The key is to regularly question internally whether a purchase is or was appropriate. Do this for purchases or decisions you are about to make, and also critically appraise decisions you have made previously (a classic for this is questioning whether a car was the right call after the fact for instance). Ask yourself questions like:
- Do I know what the quality of this is?
- Is it the best I could get for the price?
- Is this going to last long enough for the price?
- Will this last significantly longer for an insignificant further investment (e.g. if a 12p loo roll is 1ply and I have to double up, would a 14p 2ply roll be a better use of the money?)
- Is this decision going to lead to me paying more in the long run? (e.g. taking out insurance a monthly direct debit which normally costs more)
So what are the products or services that harbour my top false economies? Bear in mind these are very personal, and just might not be the case for everyone.
This is perhaps the least obvious one. When you have a bad bed, no matter the cost, you invariably end up having disturbed sleep, or carrying aches and pains around with you during your waking hours. These negatively impact your mood, the way you respond to the challenges of the day, and ultimately impact your productivity. To put it simply, if you aren’t behaving as frugally as you could be because you are nursing a crick in your neck all day long, then the bad bed is costing you money.
I will also dispel a myth here.

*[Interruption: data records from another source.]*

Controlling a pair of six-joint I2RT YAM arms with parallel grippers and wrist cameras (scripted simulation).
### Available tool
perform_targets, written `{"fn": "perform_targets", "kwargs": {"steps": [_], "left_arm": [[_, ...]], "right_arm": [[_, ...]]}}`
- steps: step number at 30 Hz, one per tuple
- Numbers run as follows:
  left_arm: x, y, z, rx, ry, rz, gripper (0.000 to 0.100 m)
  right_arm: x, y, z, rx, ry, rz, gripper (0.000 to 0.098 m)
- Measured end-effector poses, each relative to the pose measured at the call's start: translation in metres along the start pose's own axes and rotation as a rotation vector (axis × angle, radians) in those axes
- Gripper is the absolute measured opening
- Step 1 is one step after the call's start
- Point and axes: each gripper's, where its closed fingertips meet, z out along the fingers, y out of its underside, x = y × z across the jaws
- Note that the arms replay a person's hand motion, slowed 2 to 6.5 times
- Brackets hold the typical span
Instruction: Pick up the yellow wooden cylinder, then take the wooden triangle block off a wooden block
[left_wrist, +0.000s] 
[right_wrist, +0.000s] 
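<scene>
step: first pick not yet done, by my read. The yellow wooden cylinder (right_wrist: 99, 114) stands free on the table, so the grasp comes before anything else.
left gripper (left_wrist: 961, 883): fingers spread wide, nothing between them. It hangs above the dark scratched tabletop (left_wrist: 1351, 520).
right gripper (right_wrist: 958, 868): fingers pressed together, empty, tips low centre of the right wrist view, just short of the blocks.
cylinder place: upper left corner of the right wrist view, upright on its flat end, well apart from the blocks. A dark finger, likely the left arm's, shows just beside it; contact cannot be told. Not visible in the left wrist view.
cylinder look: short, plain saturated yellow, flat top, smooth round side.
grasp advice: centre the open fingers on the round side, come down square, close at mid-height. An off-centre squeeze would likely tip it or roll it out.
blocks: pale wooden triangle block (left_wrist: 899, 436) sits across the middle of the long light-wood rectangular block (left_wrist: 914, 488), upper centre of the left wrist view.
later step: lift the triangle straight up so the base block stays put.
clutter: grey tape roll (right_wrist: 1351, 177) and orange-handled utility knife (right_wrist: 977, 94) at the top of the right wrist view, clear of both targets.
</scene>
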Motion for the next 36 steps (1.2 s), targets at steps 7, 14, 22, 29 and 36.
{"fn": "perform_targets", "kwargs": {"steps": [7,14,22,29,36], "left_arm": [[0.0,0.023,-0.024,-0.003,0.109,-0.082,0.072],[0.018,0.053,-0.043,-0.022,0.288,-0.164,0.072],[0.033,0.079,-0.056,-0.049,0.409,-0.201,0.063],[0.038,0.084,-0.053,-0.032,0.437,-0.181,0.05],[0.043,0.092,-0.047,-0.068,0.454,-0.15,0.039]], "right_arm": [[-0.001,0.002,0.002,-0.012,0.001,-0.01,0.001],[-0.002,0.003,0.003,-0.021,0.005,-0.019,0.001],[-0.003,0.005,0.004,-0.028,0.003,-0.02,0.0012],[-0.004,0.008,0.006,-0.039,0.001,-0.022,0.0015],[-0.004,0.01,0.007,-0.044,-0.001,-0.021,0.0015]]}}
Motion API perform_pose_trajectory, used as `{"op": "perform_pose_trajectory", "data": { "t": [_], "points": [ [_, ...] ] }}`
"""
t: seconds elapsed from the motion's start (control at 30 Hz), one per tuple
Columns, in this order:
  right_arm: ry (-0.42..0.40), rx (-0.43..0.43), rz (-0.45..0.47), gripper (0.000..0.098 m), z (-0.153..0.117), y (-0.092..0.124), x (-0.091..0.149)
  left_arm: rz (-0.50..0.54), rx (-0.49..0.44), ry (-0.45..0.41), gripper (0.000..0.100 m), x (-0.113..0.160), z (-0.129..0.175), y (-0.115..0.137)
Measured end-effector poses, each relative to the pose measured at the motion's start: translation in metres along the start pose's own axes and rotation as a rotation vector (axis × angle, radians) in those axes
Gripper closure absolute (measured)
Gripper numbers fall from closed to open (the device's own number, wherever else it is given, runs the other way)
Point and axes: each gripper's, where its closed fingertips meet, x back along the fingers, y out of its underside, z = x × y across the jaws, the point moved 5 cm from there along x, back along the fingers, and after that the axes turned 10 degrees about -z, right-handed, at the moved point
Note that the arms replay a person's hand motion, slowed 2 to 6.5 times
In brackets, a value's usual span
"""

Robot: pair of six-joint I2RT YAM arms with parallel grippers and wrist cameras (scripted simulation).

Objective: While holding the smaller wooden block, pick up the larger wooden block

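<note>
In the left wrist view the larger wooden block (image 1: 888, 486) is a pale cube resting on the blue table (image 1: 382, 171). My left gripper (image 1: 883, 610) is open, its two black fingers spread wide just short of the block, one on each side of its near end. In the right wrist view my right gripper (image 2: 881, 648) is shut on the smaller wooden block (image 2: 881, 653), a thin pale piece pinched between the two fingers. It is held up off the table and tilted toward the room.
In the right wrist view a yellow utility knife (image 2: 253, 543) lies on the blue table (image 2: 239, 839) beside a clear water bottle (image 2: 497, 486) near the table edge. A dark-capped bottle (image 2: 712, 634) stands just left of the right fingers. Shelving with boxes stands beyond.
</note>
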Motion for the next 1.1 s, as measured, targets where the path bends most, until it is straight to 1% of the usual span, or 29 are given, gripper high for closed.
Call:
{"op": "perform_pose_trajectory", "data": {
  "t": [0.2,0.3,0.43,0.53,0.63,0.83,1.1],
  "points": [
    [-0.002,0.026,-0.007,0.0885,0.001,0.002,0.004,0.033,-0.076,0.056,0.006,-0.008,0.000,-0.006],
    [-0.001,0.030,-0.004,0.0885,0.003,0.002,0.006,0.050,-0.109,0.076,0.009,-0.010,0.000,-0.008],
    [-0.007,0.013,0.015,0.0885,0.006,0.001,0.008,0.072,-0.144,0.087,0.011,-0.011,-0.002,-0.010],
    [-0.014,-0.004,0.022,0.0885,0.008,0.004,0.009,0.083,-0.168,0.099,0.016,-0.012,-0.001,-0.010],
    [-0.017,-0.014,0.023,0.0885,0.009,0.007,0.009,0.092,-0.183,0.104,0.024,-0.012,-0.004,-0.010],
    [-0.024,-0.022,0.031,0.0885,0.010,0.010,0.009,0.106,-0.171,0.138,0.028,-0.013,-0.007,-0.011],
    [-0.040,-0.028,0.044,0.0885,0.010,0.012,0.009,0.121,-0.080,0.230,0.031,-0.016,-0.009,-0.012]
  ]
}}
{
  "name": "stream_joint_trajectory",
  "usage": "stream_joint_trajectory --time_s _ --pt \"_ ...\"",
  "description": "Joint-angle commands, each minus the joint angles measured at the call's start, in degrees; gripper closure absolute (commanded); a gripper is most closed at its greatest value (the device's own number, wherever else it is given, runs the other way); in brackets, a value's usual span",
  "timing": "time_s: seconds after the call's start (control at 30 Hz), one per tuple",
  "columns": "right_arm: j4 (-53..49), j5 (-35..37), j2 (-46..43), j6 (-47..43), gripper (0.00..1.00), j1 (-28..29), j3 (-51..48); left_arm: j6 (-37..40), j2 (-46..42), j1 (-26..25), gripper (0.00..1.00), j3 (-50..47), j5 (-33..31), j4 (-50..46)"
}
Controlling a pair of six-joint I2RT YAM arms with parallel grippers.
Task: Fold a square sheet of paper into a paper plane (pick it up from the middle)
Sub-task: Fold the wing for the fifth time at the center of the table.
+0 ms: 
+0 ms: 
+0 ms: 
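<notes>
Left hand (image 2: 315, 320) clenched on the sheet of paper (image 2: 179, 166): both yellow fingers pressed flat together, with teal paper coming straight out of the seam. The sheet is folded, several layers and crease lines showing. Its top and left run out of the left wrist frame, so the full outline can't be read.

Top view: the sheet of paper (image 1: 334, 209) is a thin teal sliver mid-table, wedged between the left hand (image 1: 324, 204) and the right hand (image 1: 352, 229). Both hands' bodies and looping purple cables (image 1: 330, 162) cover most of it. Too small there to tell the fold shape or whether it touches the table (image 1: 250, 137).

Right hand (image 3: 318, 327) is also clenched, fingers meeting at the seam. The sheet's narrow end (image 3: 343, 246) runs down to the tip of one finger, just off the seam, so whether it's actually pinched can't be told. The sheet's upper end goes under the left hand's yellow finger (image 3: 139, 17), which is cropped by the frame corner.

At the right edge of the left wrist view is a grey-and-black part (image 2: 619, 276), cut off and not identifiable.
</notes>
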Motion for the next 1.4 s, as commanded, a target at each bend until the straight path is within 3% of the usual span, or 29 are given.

A lot of people spend thousands of pounds on their sleeping arrangement, which I imagine is necessary for some. But I would challenge that you can get a good sleeping setup for less than £500. We shopped around for months for our current bed, and ended up with the recently released IKEA Morgudal mattress which is only £200 for a king! It has various layers of memory foam and normal foam to give a really comfortable firm sleep. We love it.
Also, don’t forget to spend the piddly amount needed on a mattress protector. For the small add on price these really can make your mattress last so much longer by protecting it from smells and stains for years.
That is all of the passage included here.